Exercise directions: Every entry in the listing below has to be transcribed exactly.

Data for processing:
------------------------------

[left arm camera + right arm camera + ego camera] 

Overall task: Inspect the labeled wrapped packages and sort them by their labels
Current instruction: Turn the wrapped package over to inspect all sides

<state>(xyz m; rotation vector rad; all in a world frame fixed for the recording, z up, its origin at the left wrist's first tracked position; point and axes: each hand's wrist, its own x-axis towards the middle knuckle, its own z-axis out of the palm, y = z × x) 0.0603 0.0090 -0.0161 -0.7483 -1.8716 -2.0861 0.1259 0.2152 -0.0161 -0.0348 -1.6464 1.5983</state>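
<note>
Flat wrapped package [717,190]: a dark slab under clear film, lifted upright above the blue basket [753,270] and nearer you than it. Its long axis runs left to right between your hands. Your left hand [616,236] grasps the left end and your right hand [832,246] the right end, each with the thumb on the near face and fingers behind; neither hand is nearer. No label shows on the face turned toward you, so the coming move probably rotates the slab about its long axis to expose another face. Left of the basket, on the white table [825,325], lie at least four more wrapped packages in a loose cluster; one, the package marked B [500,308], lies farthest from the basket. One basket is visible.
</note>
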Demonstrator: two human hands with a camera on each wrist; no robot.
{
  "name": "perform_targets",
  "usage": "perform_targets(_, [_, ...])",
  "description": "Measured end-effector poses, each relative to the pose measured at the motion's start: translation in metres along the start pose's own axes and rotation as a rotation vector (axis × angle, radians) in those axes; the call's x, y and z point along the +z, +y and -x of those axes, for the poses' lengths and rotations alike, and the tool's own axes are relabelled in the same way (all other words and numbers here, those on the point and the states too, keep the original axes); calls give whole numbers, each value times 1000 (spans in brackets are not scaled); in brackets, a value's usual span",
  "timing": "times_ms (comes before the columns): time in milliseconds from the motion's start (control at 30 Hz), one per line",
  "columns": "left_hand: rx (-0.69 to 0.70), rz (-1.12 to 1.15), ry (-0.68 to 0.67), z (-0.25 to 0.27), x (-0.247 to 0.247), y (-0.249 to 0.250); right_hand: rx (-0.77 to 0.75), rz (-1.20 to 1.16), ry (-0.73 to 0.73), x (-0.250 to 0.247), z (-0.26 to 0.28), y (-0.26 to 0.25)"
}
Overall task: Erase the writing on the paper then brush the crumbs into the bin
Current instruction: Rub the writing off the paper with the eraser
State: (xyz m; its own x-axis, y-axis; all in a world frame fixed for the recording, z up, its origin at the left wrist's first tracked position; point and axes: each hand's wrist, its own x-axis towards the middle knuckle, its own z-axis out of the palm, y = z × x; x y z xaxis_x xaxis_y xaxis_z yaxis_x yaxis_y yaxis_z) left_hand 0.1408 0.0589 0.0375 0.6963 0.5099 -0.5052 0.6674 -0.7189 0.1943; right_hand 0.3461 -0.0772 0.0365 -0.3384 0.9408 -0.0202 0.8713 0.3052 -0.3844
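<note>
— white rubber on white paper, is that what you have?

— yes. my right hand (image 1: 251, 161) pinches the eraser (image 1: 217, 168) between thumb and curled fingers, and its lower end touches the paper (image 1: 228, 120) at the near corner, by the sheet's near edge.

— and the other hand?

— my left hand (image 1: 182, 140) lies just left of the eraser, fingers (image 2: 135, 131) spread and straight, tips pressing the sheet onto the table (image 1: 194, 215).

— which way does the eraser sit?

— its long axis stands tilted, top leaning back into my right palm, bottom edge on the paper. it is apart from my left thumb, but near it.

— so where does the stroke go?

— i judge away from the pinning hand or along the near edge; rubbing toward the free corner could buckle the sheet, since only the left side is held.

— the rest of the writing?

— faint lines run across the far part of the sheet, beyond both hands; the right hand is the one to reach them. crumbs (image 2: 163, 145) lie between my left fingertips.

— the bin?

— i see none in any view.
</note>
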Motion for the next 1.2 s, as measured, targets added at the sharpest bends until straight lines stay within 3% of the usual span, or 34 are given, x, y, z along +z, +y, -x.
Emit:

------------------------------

Exercise response:
[left arm camera + right arm camera + ego camera] 

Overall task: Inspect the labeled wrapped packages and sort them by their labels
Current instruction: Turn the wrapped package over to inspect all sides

<state>(xyz m; rotation vector rad; all in a world frame fixed for the recording, z up, its origin at the left wrist's first tracked position; point and axes: each hand's wrist, its own x-axis towards the middle knuckle, its own z-axis out of the palm, y = z × x) 0.0603 0.0090 -0.0161 -0.7483 -1.8716 -2.0861 0.1259 0.2152 -0.0161 -0.0348 -1.6464 1.5983</state>
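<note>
Flat wrapped package [717,190]: a dark slab under clear film, lifted upright above the blue basket [753,270] and nearer you than it. Its long axis runs left to right between your hands. Your left hand [616,236] grasps the left end and your right hand [832,246] the right end, each with the thumb on the near face and fingers behind; neither hand is nearer. No label shows on the face turned toward you, so the coming move probably rotates the slab about its long axis to expose another face. Left of the basket, on the white table [825,325], lie at least four more wrapped packages in a loose cluster; one, the package marked B [500,308], lies farthest from the basket. One basket is visible.
</note>
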Demonstrator: two human hands with a camera on each wrist; no robot.
{
  "name": "perform_targets",
  "usage": "perform_targets(_, [_, ...])",
  "description": "Measured end-effector poses, each relative to the pose measured at the motion's start: translation in metres along the start pose's own axes and rotation as a rotation vector (axis × angle, radians) in those axes; the call's x, y and z point along the +z, +y and -x of those axes, for the poses' lengths and rotations alike, and the tool's own axes are relabelled in the same way (all other words and numbers here, those on the point and the states too, keep the original axes); calls give whole numbers, each value times 1000 (spans in brackets are not scaled); in brackets, a value's usual span",
  "timing": "times_ms (comes before the columns): time in milliseconds from the motion's start (control at 30 Hz), one per line",
  "columns": "left_hand: rx (-0.69 to 0.70), rz (-1.12 to 1.15), ry (-0.68 to 0.67), z (-0.25 to 0.27), x (-0.247 to 0.247), y (-0.249 to 0.250); right_hand: rx (-0.77 to 0.75), rz (-1.20 to 1.16), ry (-0.73 to 0.73), x (-0.250 to 0.247), z (-0.26 to 0.28), y (-0.26 to 0.25)"
}
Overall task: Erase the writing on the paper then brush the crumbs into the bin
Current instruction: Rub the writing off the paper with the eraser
State: (xyz m; its own x-axis, y-axis; all in a world frame fixed for the recording, z up, its origin at the left wrist's first tracked position; point and axes: each hand's wrist, its own x-axis towards the middle knuckle, its own z-axis out of the palm, y = z × x; x y z xaxis_x xaxis_y xaxis_z yaxis_x yaxis_y yaxis_z) left_hand 0.1408 0.0589 0.0375 0.6963 0.5099 -0.5052 0.6674 -0.7189 0.1943; right_hand 0.3461 -0.0772 0.0365 -0.3384 0.9408 -0.0202 0.8713 0.3052 -0.3844
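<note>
— white rubber on white paper, is that what you have?

— yes. my right hand (image 1: 251, 161) pinches the eraser (image 1: 217, 168) between thumb and curled fingers, and its lower end touches the paper (image 1: 228, 120) at the near corner, by the sheet's near edge.

— and the other hand?

— my left hand (image 1: 182, 140) lies just left of the eraser, fingers (image 2: 135, 131) spread and straight, tips pressing the sheet onto the table (image 1: 194, 215).

— which way does the eraser sit?

— its long axis stands tilted, top leaning back into my right palm, bottom edge on the paper. it is apart from my left thumb, but near it.

— so where does the stroke go?

— i judge away from the pinning hand or along the near edge; rubbing toward the free corner could buckle the sheet, since only the left side is held.

— the rest of the writing?

— faint lines run across the far part of the sheet, beyond both hands; the right hand is the one to reach them. crumbs (image 2: 163, 145) lie between my left fingertips.

— the bin?

— i see none in any view.
</note>
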Motion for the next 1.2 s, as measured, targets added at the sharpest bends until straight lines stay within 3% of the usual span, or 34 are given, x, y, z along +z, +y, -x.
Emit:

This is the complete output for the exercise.